The lines of the records that include "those" should all be copied.

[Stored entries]
━━━━━━━━

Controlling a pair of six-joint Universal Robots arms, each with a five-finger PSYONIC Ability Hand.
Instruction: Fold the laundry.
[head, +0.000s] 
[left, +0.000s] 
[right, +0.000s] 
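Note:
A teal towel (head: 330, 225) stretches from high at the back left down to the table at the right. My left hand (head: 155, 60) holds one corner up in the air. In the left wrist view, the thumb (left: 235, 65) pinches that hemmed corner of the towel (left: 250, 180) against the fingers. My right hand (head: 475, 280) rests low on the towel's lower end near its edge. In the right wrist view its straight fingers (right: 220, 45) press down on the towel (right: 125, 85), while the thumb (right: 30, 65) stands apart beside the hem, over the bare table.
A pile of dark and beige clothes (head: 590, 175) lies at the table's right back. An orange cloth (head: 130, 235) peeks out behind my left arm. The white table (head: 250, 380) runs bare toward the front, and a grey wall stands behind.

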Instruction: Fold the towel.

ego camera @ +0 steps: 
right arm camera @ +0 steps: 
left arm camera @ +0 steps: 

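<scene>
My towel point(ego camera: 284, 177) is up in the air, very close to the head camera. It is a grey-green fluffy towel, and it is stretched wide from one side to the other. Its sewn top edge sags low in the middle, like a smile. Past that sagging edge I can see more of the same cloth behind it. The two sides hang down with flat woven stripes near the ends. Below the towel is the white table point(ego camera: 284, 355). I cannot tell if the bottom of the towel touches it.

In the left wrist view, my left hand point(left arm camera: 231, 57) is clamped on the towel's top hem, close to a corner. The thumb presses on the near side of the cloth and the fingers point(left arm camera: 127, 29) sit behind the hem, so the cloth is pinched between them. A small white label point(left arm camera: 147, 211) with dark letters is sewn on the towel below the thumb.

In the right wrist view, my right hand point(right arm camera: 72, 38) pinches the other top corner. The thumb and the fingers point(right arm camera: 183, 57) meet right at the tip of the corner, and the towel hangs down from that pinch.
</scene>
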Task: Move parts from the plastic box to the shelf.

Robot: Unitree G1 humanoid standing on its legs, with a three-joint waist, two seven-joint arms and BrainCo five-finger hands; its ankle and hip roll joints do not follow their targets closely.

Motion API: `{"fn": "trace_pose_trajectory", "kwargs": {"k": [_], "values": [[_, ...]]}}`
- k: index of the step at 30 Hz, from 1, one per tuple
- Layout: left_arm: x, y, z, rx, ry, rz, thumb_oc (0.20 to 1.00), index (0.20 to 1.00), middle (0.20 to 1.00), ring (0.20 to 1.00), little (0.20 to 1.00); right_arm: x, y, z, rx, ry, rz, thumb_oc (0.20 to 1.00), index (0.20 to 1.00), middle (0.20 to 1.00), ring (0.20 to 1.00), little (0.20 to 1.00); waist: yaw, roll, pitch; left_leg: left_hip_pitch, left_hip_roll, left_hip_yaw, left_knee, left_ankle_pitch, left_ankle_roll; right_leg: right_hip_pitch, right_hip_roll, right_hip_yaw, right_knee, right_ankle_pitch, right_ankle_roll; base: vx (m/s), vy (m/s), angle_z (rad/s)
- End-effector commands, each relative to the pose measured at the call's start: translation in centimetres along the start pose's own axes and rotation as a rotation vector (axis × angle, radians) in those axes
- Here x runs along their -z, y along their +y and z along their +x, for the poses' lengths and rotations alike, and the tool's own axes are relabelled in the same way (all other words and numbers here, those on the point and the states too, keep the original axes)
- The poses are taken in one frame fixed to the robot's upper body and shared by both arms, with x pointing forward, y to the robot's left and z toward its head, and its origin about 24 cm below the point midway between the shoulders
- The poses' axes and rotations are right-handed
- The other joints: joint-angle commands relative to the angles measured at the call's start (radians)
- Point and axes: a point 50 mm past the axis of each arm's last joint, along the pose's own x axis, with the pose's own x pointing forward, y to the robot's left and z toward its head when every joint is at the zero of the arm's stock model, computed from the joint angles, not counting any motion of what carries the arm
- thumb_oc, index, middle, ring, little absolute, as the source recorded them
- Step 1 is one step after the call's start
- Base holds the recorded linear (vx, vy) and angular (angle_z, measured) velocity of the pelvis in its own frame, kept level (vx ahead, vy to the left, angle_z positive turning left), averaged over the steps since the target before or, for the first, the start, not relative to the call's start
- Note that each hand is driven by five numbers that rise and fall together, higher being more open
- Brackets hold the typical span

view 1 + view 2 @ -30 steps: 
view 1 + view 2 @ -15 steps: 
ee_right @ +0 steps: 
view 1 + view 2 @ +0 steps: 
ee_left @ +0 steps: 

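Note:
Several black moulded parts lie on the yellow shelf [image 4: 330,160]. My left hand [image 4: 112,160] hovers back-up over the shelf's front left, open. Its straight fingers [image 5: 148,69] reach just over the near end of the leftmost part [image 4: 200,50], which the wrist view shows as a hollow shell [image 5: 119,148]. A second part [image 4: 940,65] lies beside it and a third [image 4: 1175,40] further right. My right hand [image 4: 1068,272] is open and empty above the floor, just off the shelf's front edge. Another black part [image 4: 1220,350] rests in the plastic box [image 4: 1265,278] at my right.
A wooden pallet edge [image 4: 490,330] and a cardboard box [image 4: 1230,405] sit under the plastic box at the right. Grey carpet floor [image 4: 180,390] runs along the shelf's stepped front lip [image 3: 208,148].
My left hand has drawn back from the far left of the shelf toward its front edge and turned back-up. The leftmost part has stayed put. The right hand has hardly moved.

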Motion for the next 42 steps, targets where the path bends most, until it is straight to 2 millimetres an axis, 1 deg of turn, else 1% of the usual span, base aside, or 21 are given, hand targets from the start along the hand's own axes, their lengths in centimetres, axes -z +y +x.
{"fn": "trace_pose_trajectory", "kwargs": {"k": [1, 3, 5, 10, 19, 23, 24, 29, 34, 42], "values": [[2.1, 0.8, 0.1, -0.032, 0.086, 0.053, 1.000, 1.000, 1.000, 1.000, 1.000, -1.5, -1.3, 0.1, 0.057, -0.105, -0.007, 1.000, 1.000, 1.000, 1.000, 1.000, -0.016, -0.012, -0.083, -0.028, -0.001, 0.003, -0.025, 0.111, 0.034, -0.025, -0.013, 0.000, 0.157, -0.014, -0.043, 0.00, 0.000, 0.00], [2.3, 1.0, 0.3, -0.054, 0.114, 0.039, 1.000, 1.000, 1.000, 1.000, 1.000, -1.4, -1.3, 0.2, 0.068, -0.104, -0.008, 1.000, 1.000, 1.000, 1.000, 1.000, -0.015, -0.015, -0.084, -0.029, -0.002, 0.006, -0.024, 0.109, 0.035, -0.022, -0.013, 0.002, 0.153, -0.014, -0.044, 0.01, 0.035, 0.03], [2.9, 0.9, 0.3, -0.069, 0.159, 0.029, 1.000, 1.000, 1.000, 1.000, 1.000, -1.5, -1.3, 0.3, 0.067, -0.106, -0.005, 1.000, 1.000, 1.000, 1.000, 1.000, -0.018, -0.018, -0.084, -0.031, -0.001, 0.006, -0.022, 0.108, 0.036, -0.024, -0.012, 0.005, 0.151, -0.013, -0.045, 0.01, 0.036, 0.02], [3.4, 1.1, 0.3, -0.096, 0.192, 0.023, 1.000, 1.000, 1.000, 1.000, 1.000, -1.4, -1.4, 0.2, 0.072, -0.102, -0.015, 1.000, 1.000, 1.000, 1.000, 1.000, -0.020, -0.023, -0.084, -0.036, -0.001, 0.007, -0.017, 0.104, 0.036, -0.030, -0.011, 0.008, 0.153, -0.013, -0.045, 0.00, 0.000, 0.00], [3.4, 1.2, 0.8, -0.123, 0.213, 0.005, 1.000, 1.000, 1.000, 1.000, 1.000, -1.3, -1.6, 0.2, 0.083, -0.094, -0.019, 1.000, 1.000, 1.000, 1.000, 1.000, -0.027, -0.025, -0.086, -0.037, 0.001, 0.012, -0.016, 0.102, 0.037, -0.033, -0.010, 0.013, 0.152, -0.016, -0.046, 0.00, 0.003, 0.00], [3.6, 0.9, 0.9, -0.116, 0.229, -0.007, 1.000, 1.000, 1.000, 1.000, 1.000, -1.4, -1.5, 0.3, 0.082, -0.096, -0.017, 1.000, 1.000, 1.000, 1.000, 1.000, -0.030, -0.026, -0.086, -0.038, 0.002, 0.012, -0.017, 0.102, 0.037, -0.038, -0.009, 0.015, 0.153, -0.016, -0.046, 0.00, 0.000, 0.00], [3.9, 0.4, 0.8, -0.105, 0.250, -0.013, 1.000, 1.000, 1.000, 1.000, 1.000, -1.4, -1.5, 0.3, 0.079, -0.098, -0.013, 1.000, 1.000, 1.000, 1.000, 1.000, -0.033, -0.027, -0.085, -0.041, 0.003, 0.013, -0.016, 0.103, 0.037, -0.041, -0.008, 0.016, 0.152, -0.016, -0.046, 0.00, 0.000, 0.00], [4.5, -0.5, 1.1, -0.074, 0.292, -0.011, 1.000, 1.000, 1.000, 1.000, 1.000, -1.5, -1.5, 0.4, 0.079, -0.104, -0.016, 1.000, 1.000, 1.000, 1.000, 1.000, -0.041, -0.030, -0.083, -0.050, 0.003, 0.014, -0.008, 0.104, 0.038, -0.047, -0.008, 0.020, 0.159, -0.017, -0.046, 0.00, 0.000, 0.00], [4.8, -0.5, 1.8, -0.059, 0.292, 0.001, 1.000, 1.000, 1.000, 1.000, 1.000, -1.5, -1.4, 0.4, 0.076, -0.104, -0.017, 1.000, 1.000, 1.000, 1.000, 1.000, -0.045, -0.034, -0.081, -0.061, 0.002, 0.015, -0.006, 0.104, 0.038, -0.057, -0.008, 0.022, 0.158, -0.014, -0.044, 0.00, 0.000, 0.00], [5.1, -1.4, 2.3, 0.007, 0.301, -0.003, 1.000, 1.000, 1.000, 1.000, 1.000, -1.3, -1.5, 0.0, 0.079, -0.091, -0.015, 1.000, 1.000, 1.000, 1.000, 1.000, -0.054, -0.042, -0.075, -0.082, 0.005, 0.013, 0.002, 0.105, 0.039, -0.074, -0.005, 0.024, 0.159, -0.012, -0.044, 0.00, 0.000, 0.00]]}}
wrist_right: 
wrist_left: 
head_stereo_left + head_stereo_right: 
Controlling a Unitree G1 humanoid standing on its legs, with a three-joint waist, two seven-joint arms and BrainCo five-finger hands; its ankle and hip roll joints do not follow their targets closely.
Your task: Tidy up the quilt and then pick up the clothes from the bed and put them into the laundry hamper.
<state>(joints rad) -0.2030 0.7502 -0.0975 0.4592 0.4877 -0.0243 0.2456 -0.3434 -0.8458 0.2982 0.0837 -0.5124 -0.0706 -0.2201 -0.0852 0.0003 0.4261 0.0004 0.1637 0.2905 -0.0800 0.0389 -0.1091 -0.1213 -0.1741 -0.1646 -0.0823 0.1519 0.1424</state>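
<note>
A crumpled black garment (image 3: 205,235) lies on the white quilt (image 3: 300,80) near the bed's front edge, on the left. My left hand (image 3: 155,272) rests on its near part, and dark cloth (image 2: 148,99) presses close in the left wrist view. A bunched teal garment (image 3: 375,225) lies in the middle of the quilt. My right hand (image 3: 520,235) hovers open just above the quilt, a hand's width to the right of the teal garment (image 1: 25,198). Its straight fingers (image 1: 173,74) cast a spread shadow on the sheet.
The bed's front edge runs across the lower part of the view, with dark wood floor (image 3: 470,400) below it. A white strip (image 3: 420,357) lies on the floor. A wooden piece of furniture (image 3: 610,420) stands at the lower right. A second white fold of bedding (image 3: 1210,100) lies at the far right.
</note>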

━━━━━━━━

Result:
- End-effector commands, each relative to the pose measured at the call's start: translation in centimetres along the start pose's own axes and rotation as a rotation vector (axis × angle, radians) in those axes
- Here x runs along their -z, y along their +y and z along their +x, for the poses' lengths and rotations alike, and the tool's own axes are relabelled in the same way (all other words and numbers here, those on the point and the states too, keep the original axes)

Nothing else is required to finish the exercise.